*THE PROBLEM:* Retype exactly the lines from the one that contains "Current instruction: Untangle" through the final line of the material below, and add nothing else.

□ □ □ □ □ □ □

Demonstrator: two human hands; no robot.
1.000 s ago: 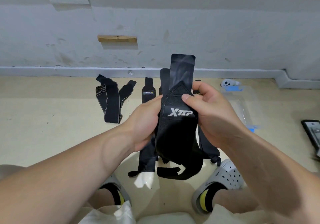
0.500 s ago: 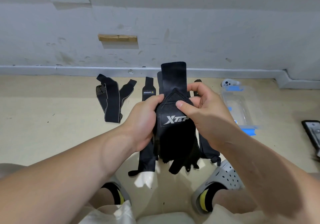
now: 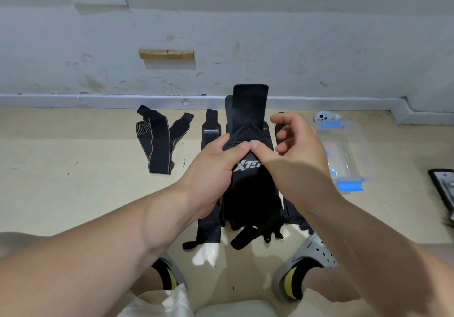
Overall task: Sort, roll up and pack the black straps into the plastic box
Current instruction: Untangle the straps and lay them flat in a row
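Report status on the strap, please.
Left hand grips the black strap; right hand thumb presses its fold. Plastic box on floor, right. Nothing blocking.

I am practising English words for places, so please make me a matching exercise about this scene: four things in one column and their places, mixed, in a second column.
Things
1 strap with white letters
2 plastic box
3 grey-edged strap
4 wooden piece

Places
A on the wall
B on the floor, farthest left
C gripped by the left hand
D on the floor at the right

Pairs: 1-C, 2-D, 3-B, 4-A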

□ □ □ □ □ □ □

*WRITTEN RESPONSE:*
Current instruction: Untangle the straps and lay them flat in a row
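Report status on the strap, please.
Left hand grips the black strap; right hand thumb presses its fold. Plastic box on floor, right. Nothing blocking.

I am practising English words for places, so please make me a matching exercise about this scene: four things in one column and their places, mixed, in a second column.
Things
1 strap with white letters
2 plastic box
3 grey-edged strap
4 wooden piece

Places
A on the wall
B on the floor, farthest left
C gripped by the left hand
D on the floor at the right

Pairs: 1-C, 2-D, 3-B, 4-A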

No more output is required.